Japanese publishing company

Wani Books Co., Ltd. (ワニブックス株式会社, Wani Bukkusu Kabushiki Gaisha) is a Japanese publishing company focused on manga-related publication, including magazines and books. The company was established in November 1979. It publishes a manga magazine called Comic Gum.

In March 2007, Yoshimoto Books Co., Ltd. was established in collaboration with Yoshimoto Kogyo Co., Ltd., and Comic Yoshimoto was launched. In 2009, Wani Plus Co., Ltd. was established as an affiliate company.

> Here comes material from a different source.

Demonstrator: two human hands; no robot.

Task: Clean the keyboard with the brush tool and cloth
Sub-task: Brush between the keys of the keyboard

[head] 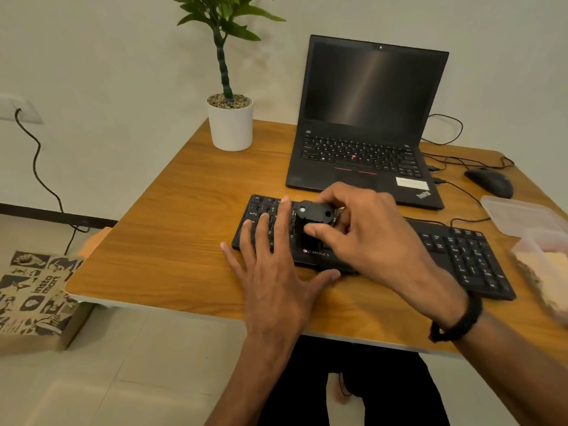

In 2024, the company became a wholly owned subsidiary of Kodansha.

==Magazines published==
Wink Up (ウインク アップ, uinku appu) is an idol magazine published since July 1988.

UP to boy (アップトゥボーイ, apputubōi), abbreviated as UTB, is a bimonthly idol magazine published since 1986.

COOLTRANS (クール・トランス, kūru toreansu) was a street fashion magazine published from 1995 to 2013

+act (プラスアクト, Purasu Akuto) is a bimonthly magazine since 2004 featuring high-quality photography and in-depth features, often highlighting figures from film, television, and music.

Comic Gum (コミックガム) is a monthly seinen manga magazine started in 1996.